# Tait's conjecture

In mathematics, Tait's conjecture states that "Every 3-connected planar cubic graph has a Hamiltonian cycle (along the edges) through all its vertices". It was proposed by P. G. Tait (1884) and disproved by W. T. Tutte (1946), who constructed a counterexample with 25 faces, 69 edges and 46 vertices. Several smaller counterexamples, with 21 faces, 57 edges and 38 vertices, were later proved minimal by Holton & McKay (1988). The condition that the graph be 3-regular is necessary due to polyhedra such as the rhombic dodecahedron, which forms a bipartite graph with six degree-four vertices on one side and eight degree-three vertices on the other side; because any Hamiltonian cycle would have to alternate between the two sides of the bipartition, but they have unequal numbers of vertices, the rhombic dodecahedron is not Hamiltonian.
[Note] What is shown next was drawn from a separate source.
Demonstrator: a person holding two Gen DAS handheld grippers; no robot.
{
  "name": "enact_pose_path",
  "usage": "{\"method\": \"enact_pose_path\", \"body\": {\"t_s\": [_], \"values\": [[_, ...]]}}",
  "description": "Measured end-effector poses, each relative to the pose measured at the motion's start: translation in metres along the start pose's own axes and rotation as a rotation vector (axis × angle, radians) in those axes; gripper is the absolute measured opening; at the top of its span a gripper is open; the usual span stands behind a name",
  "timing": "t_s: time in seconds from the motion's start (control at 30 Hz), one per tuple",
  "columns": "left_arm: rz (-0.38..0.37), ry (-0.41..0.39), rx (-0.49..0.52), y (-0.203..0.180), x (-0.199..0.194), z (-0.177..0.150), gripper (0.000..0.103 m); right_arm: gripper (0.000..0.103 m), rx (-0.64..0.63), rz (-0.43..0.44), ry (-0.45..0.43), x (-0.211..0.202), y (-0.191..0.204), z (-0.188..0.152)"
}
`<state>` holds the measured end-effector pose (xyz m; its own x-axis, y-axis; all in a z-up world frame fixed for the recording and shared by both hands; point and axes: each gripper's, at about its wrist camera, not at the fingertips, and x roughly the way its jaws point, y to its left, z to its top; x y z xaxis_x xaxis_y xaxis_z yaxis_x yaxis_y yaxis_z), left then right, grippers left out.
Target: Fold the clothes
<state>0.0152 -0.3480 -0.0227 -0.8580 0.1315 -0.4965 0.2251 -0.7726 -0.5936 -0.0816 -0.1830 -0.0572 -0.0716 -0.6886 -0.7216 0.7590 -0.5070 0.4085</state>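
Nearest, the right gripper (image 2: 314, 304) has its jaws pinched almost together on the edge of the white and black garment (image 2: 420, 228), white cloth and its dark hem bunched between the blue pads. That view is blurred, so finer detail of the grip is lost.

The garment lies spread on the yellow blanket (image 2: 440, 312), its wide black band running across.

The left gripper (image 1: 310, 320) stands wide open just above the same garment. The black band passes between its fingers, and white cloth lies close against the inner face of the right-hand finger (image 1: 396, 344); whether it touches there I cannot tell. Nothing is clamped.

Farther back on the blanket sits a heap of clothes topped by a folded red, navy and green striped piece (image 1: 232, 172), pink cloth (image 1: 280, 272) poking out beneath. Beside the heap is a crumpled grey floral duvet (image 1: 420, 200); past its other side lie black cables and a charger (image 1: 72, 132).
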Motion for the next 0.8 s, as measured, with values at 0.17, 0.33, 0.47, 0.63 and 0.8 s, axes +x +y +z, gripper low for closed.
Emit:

The conjecture was significant, because if true, it would have implied the four color theorem: as Tait described, the four-color problem is equivalent to the problem of finding 3-edge-colorings of bridgeless cubic planar graphs. In a Hamiltonian cubic planar graph, such an edge coloring is easy to find: use two colors alternately on the cycle, and a third color for all remaining edges. Alternatively, a 4-coloring of the faces of a Hamiltonian cubic planar graph may be constructed directly, using two colors for the faces inside the cycle and two more colors for the faces outside.

## Tutte's counterexample

### Tutte's fragment

The key to this counter-example is what is now known as Tutte's fragment, shown on the right.

If this fragment is part of a larger graph, then any Hamiltonian cycle through the graph must go in or out of the top vertex (and either one of the lower ones). It cannot go in one lower vertex and out the other.

### The counterexample

The fragment can then be used to construct the non-Hamiltonian Tutte graph, by putting together three such fragments as shown on the picture. The "compulsory" edges of the fragments, that must be part of any Hamiltonian path through the fragment, are connected at the central vertex; because any cycle can use only two of these three edges, there can be no Hamiltonian cycle.

The resulting Tutte graph is 3-connected and planar, so by Steinitz' theorem it is the graph of a polyhedron. In total it has 25 faces, 69 edges and 46 vertices. It can be realized geometrically from a tetrahedron (the faces of which correspond to the four large faces in the drawing, three of which are between pairs of fragments and the fourth of which forms the exterior) by multiply truncating three of its vertices.

### Smaller counterexamples

As Holton & McKay (1988) show, there are exactly six 38-vertex non-Hamiltonian polyhedra that have nontrivial three-edge cuts. They are formed by replacing two of the vertices of a pentagonal prism by the same fragment used in Tutte's example.